▶ [WHAT YOU ARE ASKED TO DO]: The response should be the complete listing below, unchanged.
--- INFORMATION SHOWN Enclosed Below ---
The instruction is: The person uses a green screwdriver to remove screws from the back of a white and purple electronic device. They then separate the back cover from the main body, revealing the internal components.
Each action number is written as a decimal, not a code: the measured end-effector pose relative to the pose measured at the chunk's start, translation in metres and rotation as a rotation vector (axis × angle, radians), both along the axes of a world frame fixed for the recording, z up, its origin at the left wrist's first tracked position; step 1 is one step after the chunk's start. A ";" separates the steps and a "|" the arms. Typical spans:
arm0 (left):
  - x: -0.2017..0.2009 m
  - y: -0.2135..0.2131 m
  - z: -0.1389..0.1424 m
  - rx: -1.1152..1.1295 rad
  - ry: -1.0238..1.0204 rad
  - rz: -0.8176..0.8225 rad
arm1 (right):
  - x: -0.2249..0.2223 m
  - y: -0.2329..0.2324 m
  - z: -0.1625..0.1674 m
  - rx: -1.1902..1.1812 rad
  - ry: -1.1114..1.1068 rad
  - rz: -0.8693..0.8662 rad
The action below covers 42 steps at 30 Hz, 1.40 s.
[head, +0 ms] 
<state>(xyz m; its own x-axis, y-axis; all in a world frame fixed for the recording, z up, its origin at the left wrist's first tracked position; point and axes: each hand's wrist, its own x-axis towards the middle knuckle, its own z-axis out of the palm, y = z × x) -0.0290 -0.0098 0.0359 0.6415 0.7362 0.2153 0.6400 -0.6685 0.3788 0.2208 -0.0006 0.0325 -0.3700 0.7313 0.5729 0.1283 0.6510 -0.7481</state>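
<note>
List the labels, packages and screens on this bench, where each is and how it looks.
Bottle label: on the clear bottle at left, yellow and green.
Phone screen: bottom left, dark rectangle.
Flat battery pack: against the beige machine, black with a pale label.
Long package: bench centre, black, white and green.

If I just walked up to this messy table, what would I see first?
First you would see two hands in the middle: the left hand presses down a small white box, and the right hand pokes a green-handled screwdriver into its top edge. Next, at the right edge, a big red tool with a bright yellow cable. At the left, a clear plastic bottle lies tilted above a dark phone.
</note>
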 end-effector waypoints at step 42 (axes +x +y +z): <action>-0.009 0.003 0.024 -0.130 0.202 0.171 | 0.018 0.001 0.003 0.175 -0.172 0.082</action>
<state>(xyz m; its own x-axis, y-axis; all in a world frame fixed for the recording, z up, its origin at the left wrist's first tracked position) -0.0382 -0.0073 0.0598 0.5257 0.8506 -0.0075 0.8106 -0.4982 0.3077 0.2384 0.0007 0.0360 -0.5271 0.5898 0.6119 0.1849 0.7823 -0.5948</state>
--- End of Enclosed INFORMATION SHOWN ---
▶ [TASK SOLUTION]:
The instruction is: The person uses a green screwdriver to remove screws from the back of a white and purple electronic device. They then separate the back cover from the main body, revealing the internal components.
Each action number is written as a decimal, not a code: the measured end-effector pose relative to the pose measured at the chunk's start, translation in metres and rotation as a rotation vector (axis × angle, radians), both along the axes of a world frame fixed for the recording, z up, its origin at the left wrist's first tracked position; step 1 is one step after the chunk's start. A ";" separates the steps and a "|" the arms. Typical spans:
arm0 (left):
  - x: -0.2017..0.2009 m
  - y: -0.2135..0.2131 m
  - z: -0.1389..0.1424 m
  - rx: -1.1152..1.1295 rad
  - ry: -1.0238..1.0204 rad
  - rz: -0.8176..0.8225 rad
arm1 (right):
  - x: -0.2249..0.2223 m
  - y: -0.2329..0.2324 m
  - z: -0.1625..0.1674 m
  - rx: -1.1902..1.1812 rad
  - ry: -1.1114..1.1068 rad
  - rz: -0.8693..0.8662 rad
The action below covers 42 steps at 30 Hz, 1.40 s.
[head, +0 ms] 
<state>(xyz m; its own x-axis, y-axis; all in a world frame fixed for the recording, z up, its origin at the left wrist's first tracked position; point and axes: each hand's wrist, its own x-axis towards the middle knuckle, its own z-axis out of the palm, y = z × x) -0.0290 -0.0098 0.0359 0.6415 0.7362 0.2153 0.6400 -0.6685 0.3788 0.2208 -0.0006 0.0325 -0.3700 0.7313 0.5729 0.1283 0.6510 -0.7481</state>
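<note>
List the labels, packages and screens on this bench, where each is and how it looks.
Bottle label: on the clear bottle at left, yellow and green.
Phone screen: bottom left, dark rectangle.
Flat battery pack: against the beige machine, black with a pale label.
Long package: bench centre, black, white and green.

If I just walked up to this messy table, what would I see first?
First you would see two hands in the middle: the left hand presses down a small white box, and the right hand pokes a green-handled screwdriver into its top edge. Next, at the right edge, a big red tool with a bright yellow cable. At the left, a clear plastic bottle lies tilted above a dark phone.
</note>
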 end-effector waypoints at step 42 (axes +x +y +z): <action>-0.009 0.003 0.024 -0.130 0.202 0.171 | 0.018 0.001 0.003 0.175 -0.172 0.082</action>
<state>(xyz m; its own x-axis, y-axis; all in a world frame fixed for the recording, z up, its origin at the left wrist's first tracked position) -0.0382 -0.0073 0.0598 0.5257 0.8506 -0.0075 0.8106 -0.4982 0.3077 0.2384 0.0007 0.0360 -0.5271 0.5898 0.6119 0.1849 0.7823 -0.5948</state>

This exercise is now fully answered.